Progress Towards Clinical Trials for Atherosclerosis at Cyclarity

Cyclarity is taking a fast path to the clinic for clearance of 7-ketocholesterol, a toxic altered form of cholesterol that contributes to the dysfunction of macrophage cells that lies at the root of atherosclerosis. To the degree that macrophage cells can be rescued from the local excess of cholesterol and altered cholesterol present in an atherosclerotic plaque, they will work to dismantle that plaque. The question is whether removing only 7-ketocholesterol will produce a bigger effect on established atherosclerotic plaque than the presently established approach of lowering LDL-cholesterol in the bloodstream. This is a low bar, as even greatly lowered LDL-cholesterol, while slowing the progression of the condition, actually does very little to reverse existing plaque.

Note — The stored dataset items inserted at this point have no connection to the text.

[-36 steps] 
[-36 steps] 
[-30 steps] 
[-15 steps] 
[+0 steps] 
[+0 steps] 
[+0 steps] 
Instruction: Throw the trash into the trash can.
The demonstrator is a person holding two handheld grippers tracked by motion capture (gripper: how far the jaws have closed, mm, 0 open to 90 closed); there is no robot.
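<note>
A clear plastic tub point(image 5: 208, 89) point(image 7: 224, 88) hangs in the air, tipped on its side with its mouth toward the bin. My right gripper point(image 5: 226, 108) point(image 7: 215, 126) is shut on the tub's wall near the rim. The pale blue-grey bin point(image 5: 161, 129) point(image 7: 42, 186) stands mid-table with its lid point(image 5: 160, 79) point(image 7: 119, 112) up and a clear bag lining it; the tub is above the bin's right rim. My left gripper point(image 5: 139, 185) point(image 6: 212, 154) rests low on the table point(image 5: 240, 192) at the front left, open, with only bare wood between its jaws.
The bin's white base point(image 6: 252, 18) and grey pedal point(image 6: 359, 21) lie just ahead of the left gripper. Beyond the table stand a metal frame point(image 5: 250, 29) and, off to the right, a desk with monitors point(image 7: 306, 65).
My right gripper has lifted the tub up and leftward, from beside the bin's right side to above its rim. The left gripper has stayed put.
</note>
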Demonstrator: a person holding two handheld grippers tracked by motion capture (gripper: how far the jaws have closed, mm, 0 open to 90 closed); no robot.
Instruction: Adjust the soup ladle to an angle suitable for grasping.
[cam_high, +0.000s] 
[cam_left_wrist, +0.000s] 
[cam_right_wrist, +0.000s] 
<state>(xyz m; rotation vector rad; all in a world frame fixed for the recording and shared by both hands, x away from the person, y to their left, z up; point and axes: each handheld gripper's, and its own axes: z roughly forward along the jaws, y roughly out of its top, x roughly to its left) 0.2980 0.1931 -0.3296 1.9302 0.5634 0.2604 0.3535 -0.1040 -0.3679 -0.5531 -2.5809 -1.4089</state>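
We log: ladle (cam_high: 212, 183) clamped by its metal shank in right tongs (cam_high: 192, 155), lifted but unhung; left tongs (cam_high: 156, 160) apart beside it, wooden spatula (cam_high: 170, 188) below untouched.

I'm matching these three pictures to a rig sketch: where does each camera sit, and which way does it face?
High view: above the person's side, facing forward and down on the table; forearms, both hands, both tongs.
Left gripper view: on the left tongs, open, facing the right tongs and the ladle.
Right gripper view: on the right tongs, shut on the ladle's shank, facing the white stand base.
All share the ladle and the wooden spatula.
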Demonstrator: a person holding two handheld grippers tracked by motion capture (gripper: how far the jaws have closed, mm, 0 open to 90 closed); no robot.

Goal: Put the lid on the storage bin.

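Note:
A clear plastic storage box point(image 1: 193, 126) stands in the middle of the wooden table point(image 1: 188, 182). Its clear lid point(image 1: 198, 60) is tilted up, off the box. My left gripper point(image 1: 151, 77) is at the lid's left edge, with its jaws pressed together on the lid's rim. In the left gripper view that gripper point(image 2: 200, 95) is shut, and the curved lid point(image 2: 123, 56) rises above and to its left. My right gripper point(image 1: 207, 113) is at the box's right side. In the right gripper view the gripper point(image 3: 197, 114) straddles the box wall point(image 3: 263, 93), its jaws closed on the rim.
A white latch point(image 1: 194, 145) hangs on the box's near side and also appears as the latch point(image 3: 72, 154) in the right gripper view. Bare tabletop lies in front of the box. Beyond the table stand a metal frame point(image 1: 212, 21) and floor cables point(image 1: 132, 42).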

Our lead drug candidate is a cyclodextrin that targets an oxidized cholesterol called 7-ketocholesterol that accumulates in various cells and tissues with age, and the main type of tissue that we are looking at is in the artery where, as I'm sure everyone knows, cholesterol is considered the bad guy that accumulates and causes plaque, the buildup inside of your arteries. What a lot of people don't know is that the most toxic and the most atherogenic is the oxidized cholesterol form. Atherosclerosis is the buildup of plaque inside of your arteries, which is formed by the accumulation of this oxidized cholesterol form. Additionally, unlike cholesterol, which you absolutely need to survive, you don't need any of this oxidized form. And so that's our target. Our lead drug candidate can go into cells and tissues and even penetrate plaque and grab onto that oxidized cholesterol, pull it out and then float away with it, so you can safely excrete it.

We studied all the cyclodextrins in the chemical catalog, and then we did all this computational modeling, and we figured out that the best way to grab onto our target was to dimerize it to basically take two cyclodextrin molecules, stick them together in the right configuration, and then modify it chemically in particular ways to give it the right shape in the binding cavity. Then what it does is, it grabs it and then it eats a single molecule of its target, a bit like Pac-Man, then wraps around it, and the inside cavity forms a shape around the target that fits it. It can then bind it with extremely high affinity and specificity and float away with the 7-ketocholesterol.

We're well into the process of preparing for clinical trials. We've brought on board a noted expert in developing cardiovascular drugs, and are building a team to plan, initiate, and run the clinical trials. Importantly, this is going to start in months, not years. We're going to start clinical trials in 2023, and.we're well along the path of getting ready for that. There's a certain number of things that you need to do with a drug candidate to be ready for that, and you can put them into two basic categories. First is safety testing your drug and the other is in the manufacturing process, and so we're in the final stages of doing the safety testing. Then we need to manufacture the actual version of the drug that will go into people. We're making several kilograms of the final drug product right now, and that's already begun. Then, all the data on both the manufacturing of the drug and the safety testing will be submitted to the regulatory body, at which point we ask for permission to initiate clinical trials.